(Input records)

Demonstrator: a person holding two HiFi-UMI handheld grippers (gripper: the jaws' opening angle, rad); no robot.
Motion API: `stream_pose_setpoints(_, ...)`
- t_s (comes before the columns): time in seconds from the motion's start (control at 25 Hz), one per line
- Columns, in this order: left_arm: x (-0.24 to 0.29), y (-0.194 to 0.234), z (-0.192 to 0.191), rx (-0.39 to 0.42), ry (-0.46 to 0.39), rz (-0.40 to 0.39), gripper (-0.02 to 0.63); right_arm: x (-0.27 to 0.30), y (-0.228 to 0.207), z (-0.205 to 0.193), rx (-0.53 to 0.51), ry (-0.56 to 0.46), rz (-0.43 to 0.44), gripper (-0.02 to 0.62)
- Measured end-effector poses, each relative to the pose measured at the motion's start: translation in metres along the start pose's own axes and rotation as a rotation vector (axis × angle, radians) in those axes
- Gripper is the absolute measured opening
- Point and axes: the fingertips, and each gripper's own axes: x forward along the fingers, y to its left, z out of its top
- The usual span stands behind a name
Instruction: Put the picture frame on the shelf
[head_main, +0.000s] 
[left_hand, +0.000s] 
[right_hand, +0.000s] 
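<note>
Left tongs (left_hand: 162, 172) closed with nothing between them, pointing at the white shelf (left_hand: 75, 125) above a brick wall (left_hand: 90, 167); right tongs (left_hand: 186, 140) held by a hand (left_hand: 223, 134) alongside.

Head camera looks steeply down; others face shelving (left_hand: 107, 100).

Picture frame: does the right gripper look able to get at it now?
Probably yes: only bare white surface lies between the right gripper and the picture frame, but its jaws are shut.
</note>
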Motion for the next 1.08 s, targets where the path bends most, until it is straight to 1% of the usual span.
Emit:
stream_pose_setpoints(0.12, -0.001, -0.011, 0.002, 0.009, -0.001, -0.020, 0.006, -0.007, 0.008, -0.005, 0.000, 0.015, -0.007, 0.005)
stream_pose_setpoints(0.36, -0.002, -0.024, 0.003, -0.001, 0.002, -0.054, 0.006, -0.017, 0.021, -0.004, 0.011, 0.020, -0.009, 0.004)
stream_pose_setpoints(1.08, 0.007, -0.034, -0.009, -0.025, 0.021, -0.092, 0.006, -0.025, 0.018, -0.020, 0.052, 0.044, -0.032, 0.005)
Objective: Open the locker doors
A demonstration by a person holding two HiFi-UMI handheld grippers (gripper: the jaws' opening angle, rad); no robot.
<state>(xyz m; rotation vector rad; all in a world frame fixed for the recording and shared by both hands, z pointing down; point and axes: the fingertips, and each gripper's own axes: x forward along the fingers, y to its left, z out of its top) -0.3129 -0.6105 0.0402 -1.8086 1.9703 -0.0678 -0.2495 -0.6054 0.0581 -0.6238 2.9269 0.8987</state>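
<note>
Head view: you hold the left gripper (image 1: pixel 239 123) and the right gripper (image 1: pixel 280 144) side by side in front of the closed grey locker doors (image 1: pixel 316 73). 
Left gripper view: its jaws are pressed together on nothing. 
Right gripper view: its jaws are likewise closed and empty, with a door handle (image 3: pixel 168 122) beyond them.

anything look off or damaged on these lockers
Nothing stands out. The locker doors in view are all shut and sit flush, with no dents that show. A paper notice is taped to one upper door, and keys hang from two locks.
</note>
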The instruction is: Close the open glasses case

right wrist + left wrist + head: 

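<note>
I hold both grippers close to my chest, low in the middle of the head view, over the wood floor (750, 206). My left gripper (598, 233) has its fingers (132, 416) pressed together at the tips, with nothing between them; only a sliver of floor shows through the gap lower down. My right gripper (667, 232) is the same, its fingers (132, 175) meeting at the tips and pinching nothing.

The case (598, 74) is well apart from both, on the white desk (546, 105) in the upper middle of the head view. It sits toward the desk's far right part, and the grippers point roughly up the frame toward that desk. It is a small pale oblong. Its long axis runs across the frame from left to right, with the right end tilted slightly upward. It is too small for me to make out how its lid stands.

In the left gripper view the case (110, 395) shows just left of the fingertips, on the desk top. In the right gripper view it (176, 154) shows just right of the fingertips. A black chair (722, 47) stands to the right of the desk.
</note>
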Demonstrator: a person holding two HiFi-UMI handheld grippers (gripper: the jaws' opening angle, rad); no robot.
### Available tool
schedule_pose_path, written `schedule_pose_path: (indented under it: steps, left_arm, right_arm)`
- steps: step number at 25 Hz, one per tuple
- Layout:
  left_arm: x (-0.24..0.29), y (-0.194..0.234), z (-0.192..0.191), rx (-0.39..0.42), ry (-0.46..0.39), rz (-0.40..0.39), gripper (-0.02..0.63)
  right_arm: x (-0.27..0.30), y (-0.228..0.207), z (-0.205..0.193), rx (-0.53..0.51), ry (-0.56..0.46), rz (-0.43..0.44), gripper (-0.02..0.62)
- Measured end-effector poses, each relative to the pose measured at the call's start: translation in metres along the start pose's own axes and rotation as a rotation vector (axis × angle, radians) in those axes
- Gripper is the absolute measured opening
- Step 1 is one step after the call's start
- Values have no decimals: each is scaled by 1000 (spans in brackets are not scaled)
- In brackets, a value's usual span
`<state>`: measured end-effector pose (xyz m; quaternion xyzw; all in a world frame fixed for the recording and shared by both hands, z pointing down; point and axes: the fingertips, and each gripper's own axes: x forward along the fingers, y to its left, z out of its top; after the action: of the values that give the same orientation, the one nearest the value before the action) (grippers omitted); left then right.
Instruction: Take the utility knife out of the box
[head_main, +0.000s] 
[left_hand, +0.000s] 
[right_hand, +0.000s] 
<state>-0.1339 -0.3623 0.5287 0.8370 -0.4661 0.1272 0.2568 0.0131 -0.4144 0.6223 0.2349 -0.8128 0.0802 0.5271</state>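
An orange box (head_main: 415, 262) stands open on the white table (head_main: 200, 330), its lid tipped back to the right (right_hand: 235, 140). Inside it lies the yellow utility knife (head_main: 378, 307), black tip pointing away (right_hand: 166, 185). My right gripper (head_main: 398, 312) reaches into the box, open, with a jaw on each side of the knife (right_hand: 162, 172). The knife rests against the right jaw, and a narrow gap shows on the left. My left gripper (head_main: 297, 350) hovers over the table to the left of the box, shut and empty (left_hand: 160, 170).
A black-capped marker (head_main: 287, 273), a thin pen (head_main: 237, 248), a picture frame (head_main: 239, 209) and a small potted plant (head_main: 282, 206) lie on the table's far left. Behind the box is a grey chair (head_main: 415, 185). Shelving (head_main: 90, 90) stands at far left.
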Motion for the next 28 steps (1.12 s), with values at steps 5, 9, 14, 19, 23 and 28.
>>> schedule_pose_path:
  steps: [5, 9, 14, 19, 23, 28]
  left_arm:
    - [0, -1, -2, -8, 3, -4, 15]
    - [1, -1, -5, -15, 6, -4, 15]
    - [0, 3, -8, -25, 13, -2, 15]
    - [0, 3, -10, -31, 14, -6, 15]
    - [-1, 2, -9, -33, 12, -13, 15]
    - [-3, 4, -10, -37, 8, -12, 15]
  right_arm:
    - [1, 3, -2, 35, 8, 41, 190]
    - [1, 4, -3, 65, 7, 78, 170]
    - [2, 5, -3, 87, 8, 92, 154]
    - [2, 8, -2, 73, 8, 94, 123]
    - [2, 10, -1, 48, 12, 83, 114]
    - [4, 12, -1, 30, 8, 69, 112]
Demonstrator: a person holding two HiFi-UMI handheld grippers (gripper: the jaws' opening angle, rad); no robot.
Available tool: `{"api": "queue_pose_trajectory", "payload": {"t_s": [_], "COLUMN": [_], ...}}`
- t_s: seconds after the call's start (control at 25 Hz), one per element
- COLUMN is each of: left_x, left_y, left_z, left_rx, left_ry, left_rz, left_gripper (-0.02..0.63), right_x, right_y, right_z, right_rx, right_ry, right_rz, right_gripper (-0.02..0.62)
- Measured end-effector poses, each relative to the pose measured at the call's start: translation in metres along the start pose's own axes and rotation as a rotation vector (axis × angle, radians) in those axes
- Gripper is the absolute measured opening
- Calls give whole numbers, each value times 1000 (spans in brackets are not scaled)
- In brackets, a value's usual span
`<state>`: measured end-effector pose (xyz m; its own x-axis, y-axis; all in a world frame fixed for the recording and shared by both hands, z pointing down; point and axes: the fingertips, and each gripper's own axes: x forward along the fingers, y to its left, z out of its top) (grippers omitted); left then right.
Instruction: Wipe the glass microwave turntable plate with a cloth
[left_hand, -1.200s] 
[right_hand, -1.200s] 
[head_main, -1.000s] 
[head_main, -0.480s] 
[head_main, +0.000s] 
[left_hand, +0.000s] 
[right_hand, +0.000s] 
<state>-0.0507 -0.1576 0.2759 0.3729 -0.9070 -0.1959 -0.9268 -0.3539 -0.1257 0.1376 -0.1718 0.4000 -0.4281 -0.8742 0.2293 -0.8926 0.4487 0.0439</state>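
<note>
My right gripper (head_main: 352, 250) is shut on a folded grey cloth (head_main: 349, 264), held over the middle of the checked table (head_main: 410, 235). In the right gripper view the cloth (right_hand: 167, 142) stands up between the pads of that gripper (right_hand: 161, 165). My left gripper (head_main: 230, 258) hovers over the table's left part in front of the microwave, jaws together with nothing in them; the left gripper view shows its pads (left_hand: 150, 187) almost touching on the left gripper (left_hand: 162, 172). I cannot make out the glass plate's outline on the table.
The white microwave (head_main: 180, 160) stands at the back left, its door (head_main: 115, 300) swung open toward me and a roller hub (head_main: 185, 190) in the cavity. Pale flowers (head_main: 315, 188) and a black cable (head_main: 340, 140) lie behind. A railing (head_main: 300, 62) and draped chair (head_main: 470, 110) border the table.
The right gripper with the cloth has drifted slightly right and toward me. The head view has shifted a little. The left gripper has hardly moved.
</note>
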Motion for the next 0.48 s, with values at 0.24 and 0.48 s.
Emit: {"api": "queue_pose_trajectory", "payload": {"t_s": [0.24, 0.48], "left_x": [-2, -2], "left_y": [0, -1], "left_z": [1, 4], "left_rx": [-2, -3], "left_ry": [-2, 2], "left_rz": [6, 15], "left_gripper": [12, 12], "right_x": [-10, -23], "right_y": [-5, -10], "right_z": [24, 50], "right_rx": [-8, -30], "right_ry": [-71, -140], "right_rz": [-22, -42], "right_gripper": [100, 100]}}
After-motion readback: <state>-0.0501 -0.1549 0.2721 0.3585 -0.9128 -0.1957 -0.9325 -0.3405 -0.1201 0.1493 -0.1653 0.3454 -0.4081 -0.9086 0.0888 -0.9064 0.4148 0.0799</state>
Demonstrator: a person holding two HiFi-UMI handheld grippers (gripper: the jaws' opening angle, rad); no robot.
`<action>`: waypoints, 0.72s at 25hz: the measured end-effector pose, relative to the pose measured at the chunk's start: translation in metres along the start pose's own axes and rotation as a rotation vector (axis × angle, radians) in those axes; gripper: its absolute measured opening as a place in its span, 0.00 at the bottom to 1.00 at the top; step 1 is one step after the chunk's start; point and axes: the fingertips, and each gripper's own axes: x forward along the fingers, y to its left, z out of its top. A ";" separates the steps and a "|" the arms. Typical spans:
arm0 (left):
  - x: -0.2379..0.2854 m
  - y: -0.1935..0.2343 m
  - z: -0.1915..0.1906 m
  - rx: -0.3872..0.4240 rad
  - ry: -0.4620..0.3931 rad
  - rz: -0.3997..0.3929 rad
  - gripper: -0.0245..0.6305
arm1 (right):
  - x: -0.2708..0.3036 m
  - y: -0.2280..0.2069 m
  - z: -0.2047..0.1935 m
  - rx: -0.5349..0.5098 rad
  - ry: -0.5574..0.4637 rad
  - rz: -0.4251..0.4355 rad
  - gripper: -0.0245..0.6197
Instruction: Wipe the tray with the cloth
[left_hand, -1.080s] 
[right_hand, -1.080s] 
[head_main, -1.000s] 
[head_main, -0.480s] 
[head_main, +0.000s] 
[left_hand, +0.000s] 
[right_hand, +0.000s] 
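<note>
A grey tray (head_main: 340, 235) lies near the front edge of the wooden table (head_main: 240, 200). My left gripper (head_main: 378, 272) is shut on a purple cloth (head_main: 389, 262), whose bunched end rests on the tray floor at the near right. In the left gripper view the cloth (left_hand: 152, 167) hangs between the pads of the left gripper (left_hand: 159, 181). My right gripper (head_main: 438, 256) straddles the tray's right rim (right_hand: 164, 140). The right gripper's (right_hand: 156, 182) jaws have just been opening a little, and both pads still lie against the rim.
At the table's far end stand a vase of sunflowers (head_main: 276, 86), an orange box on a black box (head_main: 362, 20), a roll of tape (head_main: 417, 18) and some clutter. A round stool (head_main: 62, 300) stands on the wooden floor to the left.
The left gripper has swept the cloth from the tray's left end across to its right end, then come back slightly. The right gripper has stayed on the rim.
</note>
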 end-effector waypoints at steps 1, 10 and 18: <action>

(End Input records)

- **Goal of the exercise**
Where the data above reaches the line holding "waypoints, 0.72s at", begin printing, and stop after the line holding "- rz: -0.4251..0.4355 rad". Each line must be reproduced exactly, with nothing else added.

- **Answer to this exercise**
`<action>`: waypoints, 0.72s at 25hz: the measured end-effector pose, relative to the pose measured at the chunk's start: translation in metres along the start pose's own axes and rotation as a rotation vector (axis × angle, radians) in those axes; gripper: its absolute measured opening as a place in its span, 0.00 at the bottom to 1.00 at the top; step 1 is one step after the chunk's start; point and axes: the fingertips, and each gripper's own axes: x forward along the fingers, y to its left, z out of its top. A ";" separates the steps and a "|" the arms. Typical spans:
arm0 (left):
  - x: -0.2379..0.2854 m
  - y: -0.1935..0.2343 m
  - z: -0.1915..0.1906 m
  - rx: -0.3872..0.4240 rad
  - ry: -0.4620..0.3931 rad
  - rz: -0.3997..0.3929 rad
  - gripper: -0.0245..0.6305
arm1 (right):
  - x: -0.2708..0.3036 m
  - y: -0.2280..0.2069 m
  - z: -0.2047..0.1935 m
  - rx: -0.5349..0.5098 rad
  - ry: -0.5574..0.4637 rad
  - rz: -0.4251..0.4355 rad

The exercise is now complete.